No one knew the truth. I never shared it. How could I? Why would I? What was life other than a play? A charade? And everyone in life just acting. Putting on a face, and makeup, to play their part.
I was no different. I played my part. The gifted, talented geek, who could stare any problem in the face, and beat it into submission. The relentless one that locked on to a problem, and became oblivious to anything and everything else. The one that made magic happen.
My stage was the display screen. The mouse. The keyboard. Where countless people saw my work. What I’d created. What I’d crafted. At work, I was that goto guy. The one with all the answers. The one to depend on.
I poured my life into maintaining that façade. That image. Endlessly studying textbooks, manuals, guides, and examples. Always seeking out a better way. Living and breathing the mantra, “Never good enough.”
Like the actor on the movie screen, where no one knows about his life and how it slowly falls apart, ending in misery and pain. No one knew the truth of me. No one saw the exhaustion. Eating headache pills like candy. Walking endless miles to keep the stress of life under control. Screaming at my kids, my lady. Missing birthdays. Holidays. Anniversaries. School concerts and plays.

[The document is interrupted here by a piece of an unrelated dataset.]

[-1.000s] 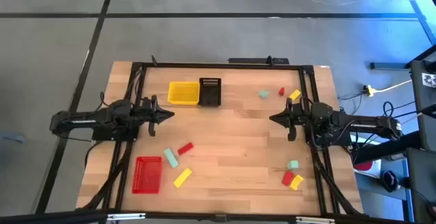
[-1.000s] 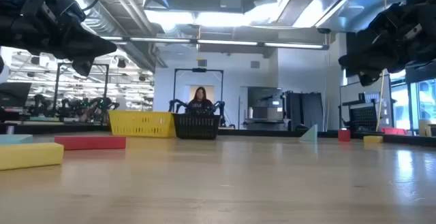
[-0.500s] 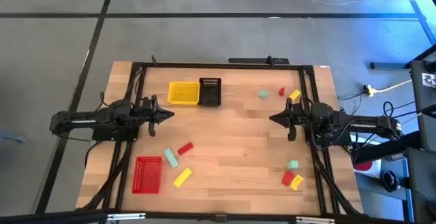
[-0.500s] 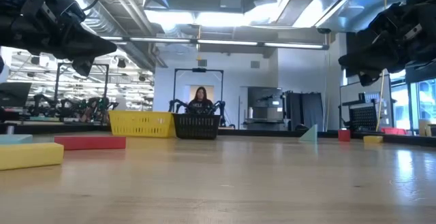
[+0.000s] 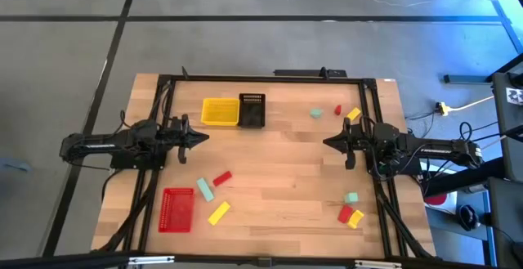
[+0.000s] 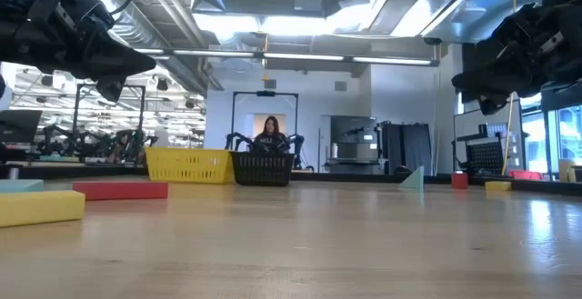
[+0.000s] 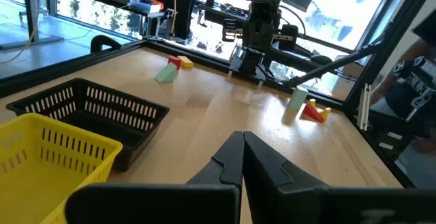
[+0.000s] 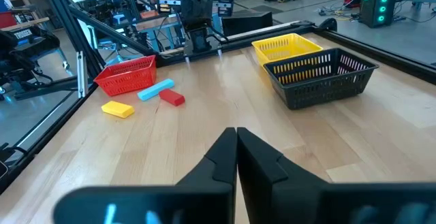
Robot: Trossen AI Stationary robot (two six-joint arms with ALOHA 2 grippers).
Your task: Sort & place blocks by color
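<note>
Nothing had moved since a second before: left gripper [image 5: 201, 137] and right gripper [image 5: 329, 143] hung above the table [image 5: 286, 163], fingers pressed together. Blocks [image 5: 213, 190] lay scattered, untouched.

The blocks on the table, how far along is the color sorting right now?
Nothing looks sorted yet. The yellow basket, black basket and red basket hold no blocks that show. Nothing is in hand: the left gripper and right gripper hover above the table with fingers shut. All nine are left: three blocks beside the red basket, three at the far right and three at the near right.
</note>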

Driving the car into the ground. Until the tires became so worn the air in them leaked out. Until the oil was thousands of miles past due for change. Praying the brakes somehow kept working. Never having time to get things fixed.
Watching the ceiling of the bathroom fall through from the water leaks in the roof. Unable to see the flowers in the garden behind all the weeds. Washing the dishes by hand when the dishwasher died. Buying ice to keep things cold when the refrigerator stopped working.
The list went on and on. It was the price I had to pay, so I could be what I believed I had to, every single day. It was a price that was too high.
Now, I am here. In this little room, with no windows and soft walls. It’s quite here, and I can sleep. And everyone takes care of me. At last. I can rest. At long last. I can rest. I don’t ever want to leave.
398 Words
@LurchMunster
I wrote this for Anna Meade’s Behind the Curtain Flash Fiction contest. The goal being to create a piece of previously unreleased fiction that provides a glimpse behind the curtain to show the darkness hiding there, and to do so in 100 to 400 words. To view more of the entries in this contest (and I very much recommend you read them all), click here.
Love this take on the theme, Mark. I can relate to this character!
There’s a real poignancy in this piece; never enough time, never good enough…you really make me feel for him, and I wonder about those left behind too…enjoyed this!
This is intense! I didn’t expect the ending, and was completely wrapped up in your character’s head. I think we can all relate to this character at times. Wow. Well done!
How quickly the minutes slip away and the hours and days following swiftly behind. We all do that from time to time, letting things slide, but hopefully not to this poor soul’s extent. And to think if he had only reached out, he might have found that he was good enough. Very touching. well written. Nicely done.
Great twist on the prompt. Cautionary tale with the double heartbreak at the end – of where he has come, and that he has found bliss in his madness. Well done!
Felt his pain and desire to be perfect, to keep going no matter what, loved this 🙂
Very unique and clever take on the theme, Mark. Thanks for entering!
I love this Mark, brilliant piece!
A teriffic picture of a terrible life.
Fabulous. Take this as a compliment – I’m a certified mental case and I could really relate to that poor Ob/Comp behaviour. Hope he finds some peace now.
Wonderful piece of writing – how many of us hide behind a mask, coping with one set of pressures but crumbling under the weight of another set.
The dark side of geekdom! Thanks for giving us the penetrating psychological insight : )
Great take on the theme. I loved the simile of the tech geek with the actor.